Township in Morris County, New Jersey, US

Rockaway Township is a township in Morris County, in the U.S. state of New Jersey. As of the 2020 United States census, the township's population was 25,341, an increase of 1,185 (+4.9%) from the 2010 census count of 24,156, which in turn reflected an increase of 1,226 (+5.3%) from the 22,930 counted in the 2000 census.

Rockaway Township was incorporated as a township by an act of the New Jersey Legislature on April 8, 1844, from portions of Hanover Township and Pequannock Township. Portions of the township were taken to form Rockaway Borough (June 19, 1894), Port Oram (June 26, 1895, now Wharton) and Denville Township (April 14, 1913). Portions of the township were annexed to Boonton Township in 1906 and to Rockaway Borough in 1908.

The township shares its name with the Rockaway River and the neighboring borough. The name is derived from a Native American term, variously said to mean "place of sands", "creek between two hills" or "bushy" / "difficult to cross".

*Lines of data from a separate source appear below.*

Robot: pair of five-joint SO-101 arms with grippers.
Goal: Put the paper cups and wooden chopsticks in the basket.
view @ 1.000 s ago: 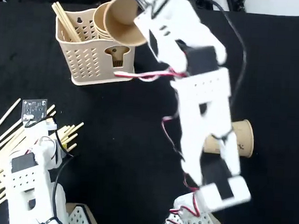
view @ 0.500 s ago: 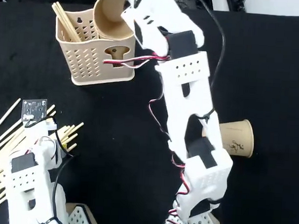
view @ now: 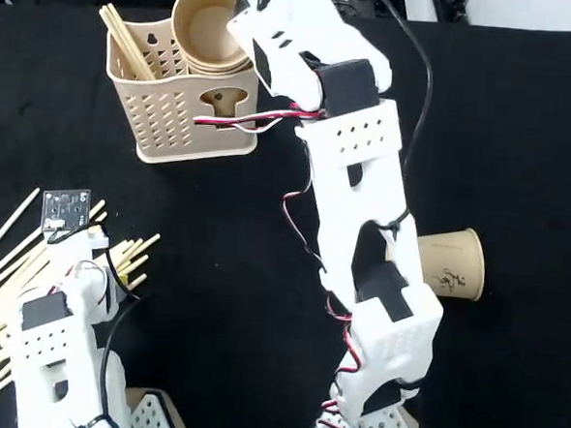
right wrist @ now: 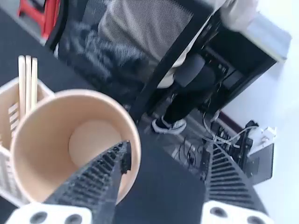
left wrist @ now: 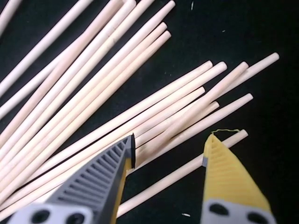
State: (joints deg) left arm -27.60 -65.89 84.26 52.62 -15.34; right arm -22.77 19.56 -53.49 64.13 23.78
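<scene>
A beige slotted basket (view: 175, 120) stands at the back left of the black table. It holds a stack of paper cups (view: 208, 25) and a few wooden chopsticks (view: 126, 44). My right gripper (right wrist: 170, 149) is open above it, one finger inside the top cup (right wrist: 70, 149), the other well outside the rim. Another paper cup (view: 447, 265) lies on its side at the right, partly behind the right arm. A heap of loose chopsticks (left wrist: 107, 93) lies at the front left. My left gripper (left wrist: 172, 140) hangs open just above them, holding nothing.
The right arm (view: 355, 179) stretches from the front middle to the basket's back right corner. The left arm (view: 60, 326) stands at the front left over the chopstick pile (view: 0, 284). Bare black cloth (view: 226, 239) lies between the arms.
The right arm swung left with a tilted cup and set it upright onto the stack in the basket. Its jaws now stand apart. The left arm has stayed still.
</scene>
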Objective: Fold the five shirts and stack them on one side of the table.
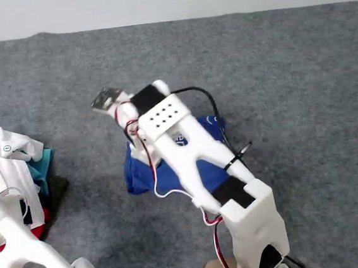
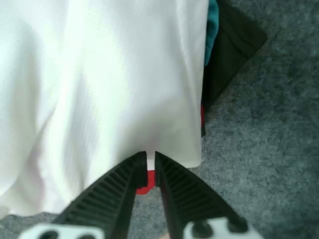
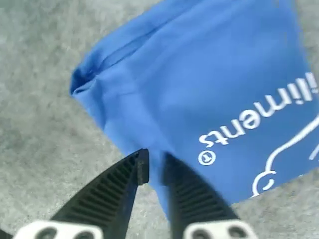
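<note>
Nearby, the blue shirt [image 1: 144,176] lies apart from the white-topped pile [image 1: 12,164].

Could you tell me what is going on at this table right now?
Two robot arms are working through a set of shirts. The right gripper is pinching an edge of the blue shirt, which lies folded in the middle of the table. The left gripper sits at the hem of the white shirt, which tops the pile at one side.
</note>
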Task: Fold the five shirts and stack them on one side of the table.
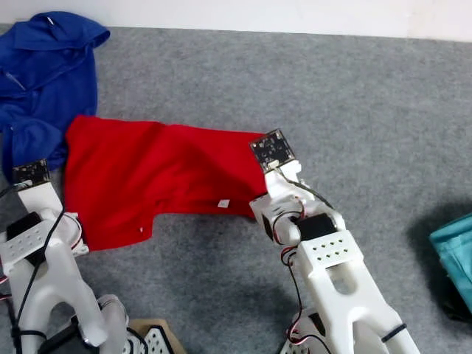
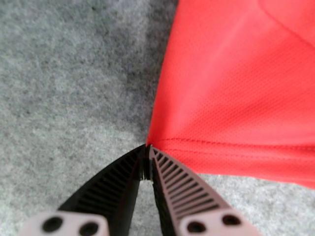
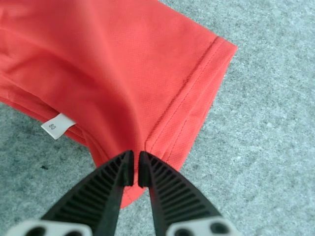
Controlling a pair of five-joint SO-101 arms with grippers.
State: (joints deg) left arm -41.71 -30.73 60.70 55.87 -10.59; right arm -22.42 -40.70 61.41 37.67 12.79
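Note:
A red shirt (image 1: pixel 147 177) lies partly folded on the grey felt table (image 1: pixel 354 96), a white label (image 1: pixel 222 203) showing at its near edge. My left gripper (image 2: pixel 147 150) is shut on a corner of the red shirt (image 2: pixel 236 98) at its left side. At the right end, my right gripper (image 3: pixel 135 158) is shut on the hemmed edge of the red shirt (image 3: pixel 108 69), close to the white label (image 3: pixel 57 125). A blue shirt (image 1: pixel 44 74) lies crumpled at the far left corner, touching the red one. A teal shirt (image 1: pixel 457 251) sits at the right edge.
Both arm bodies (image 1: pixel 332 265) stand along the near edge. A tan board corner (image 1: pixel 158 332) shows at the bottom. Bare grey felt stretches across the far side and right middle of the table.

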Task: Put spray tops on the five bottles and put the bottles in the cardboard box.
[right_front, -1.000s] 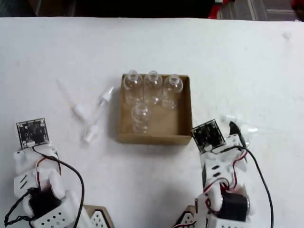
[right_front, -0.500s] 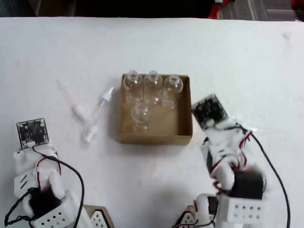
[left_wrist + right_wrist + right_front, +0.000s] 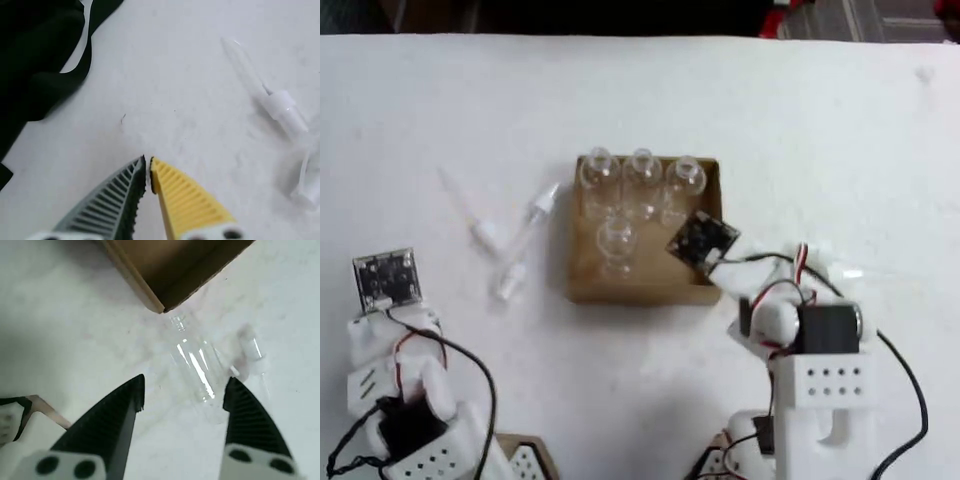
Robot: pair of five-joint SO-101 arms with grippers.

A large part of the township consists of Picatinny Arsenal, a United States Army base that covers nearly 6500 acres of the township (a portion of the facility is located in Jefferson Township), used mainly for the development of new weapons technologies.

==Geography==
According to the United States Census Bureau, the township had a total area of 45.89 square miles (118.85 km^{2}), including 41.73 square miles (108.09 km^{2}) of land and 4.16 square miles (10.77 km^{2}) of water (9.06%).

Rockaway Township and its sister community, Rockaway Borough, and the area around the two municipalities are home to some scenic areas. These areas include lakes, rivers, and expansive ranges of mountains, covered with trees and wildlife and hiking trails, including Farny State Park, Wildcat Ridge WMA, Mount Hope Historical Park and Splitrock Reservoir.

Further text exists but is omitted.